Je suis crevé, j’en ai marre de réfléchir seconde après seconde. Je continue à réfléchir encore et encore sans trouver de réponse… Je réfléchis à comment m’exprimer sans toutefois déverser toute la rage et la colère qui sont en moi. Le fait est que l’envie d’écrire m’est revenue mais sous un constat amer. Comment en est-on arrivé là ? Comment ce pays, ou plutôt cet oasis, producteur de pétrole, grande nation et grande armée, premier sponsor africain en ligue 1 n’arrive-t-il plus à payer ses fonctionnaires depuis plusieurs mois ? Pourquoi les portes des universités tchadiennes sont-elles fermées depuis six mois ? Pourquoi le pays est-il aujourd’hui plongé dans une crise économique sans précédant ?

 

A propos de cette crise, un syndicaliste disait : « Le Tchad s’est tout simplement arrêté. »

 

Peut-être que le Tchad ne s’est pas encore arrêté… mais jusqu’à quand ceux qui nous ont plongés dans cette crise vont-ils nous demander de serrer encore et encore la ceinture ? Nous donner des leçons de modestie, ne pas voler, ne pas piller les biens publics, bref c’est comme supplier un vautour affamé de ne se rassasier qu’à moitié. Comprenne qui pourra.

Inégalités sociales

Nous ne sommes pas encore à la veille d’une équité sociale au Tchad, et, lorsque je prends encore le temps de me promener dans cette ville lassante appelée à tort Ndjamena* je dirais même que nous en sommes très loin. La crise actuelle le démontre. Les riches vivent dans leur monde et les autres survivent dans le leur. Préoccupées par le besoin, les adolescentes se prostituent sous le regard complice des parents. La société est détruite. On ne veut plus le bien, on veut le gain. On vit dans l’inconscience des véritables enjeux. Beaucoup de jeunes ont cédé à la tentation du gain et de l’argent facile par le biais de promesses, promesses d’un poste, promesse d’une intégration au sein de la fonction publique… Ils déposent leurs dossiers, croisent les bras, prient, consultent des pseudo marabouts, se disputent sur le Championnat d’Espagne… incapables de prendre leur destin en main.
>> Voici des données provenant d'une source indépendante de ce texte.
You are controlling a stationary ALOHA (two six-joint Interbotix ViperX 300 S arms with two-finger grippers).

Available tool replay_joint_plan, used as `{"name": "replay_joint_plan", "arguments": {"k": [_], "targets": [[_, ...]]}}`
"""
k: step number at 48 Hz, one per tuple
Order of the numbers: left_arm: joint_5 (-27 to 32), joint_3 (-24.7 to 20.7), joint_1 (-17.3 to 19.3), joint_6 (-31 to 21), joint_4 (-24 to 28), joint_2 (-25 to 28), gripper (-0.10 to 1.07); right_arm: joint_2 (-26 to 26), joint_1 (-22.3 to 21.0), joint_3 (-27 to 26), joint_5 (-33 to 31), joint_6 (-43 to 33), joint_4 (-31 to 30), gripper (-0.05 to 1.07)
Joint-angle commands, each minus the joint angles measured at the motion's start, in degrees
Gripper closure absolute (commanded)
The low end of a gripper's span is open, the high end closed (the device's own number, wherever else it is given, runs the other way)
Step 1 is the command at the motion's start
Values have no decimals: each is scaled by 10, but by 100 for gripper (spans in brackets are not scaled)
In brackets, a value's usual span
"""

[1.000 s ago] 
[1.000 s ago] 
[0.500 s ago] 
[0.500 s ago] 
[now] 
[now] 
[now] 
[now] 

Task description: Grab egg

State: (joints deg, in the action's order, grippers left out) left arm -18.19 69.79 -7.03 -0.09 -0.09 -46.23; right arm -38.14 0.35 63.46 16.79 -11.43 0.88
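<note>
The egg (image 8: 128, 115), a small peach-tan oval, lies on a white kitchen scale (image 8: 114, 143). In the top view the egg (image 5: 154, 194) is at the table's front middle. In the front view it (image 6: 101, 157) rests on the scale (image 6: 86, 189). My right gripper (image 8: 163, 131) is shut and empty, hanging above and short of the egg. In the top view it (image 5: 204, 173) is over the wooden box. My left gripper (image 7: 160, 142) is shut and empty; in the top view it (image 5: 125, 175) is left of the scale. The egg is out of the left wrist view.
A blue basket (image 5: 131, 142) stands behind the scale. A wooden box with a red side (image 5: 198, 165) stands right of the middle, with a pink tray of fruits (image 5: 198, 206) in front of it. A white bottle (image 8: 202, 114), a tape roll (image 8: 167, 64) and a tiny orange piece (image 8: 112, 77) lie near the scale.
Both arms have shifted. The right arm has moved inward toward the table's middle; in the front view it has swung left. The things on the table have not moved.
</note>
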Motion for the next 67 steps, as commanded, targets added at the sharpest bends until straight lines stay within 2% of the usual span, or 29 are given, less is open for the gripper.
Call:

Une classe politique moribonde

Il y a des moments dans la vie où certains se rendent compte qu’ils n’ont vécu que des échecs, des ratages, durant toute leur vie, par pure incompétence. Ils décident donc de changer de veste : pourquoi ne pas créer un parti politique ?  Ils mobilisent leurs enfants et leurs cousins (largement suffisant), là une chose est sûre : il n’y aura pas d’échec dans cette aventure. Ils font alliance avec le tout puissant parti au pouvoir, éternel gagnant, le Mohamed Ali de la politique, oui grâce aux « coups K.O ».

 

 

Sinon ils jouent à l’opposant politique. Ou plutôt à l’opposant le matin et au griot le soir. Parce-que dans ce monde politique fortement «griotisé», il n’y a pas de convictions politiques. On se soucie des préoccupations du peuple uniquement à l’approche des élections, on les oublie dès le lendemain. Les maires dans leurs bureaux, les députés dans leurs châteaux et le Président dans… je vous laisse deviner. Puis, suite attendue,  l’opposition crie à la fraude, elle organise des conférences de presse, elle réclame un dialogue et elle finit par entrer au gouvernement, chapitre clos.

Une censure de trop

Il est vraiment difficile d’être dans une situation difficile.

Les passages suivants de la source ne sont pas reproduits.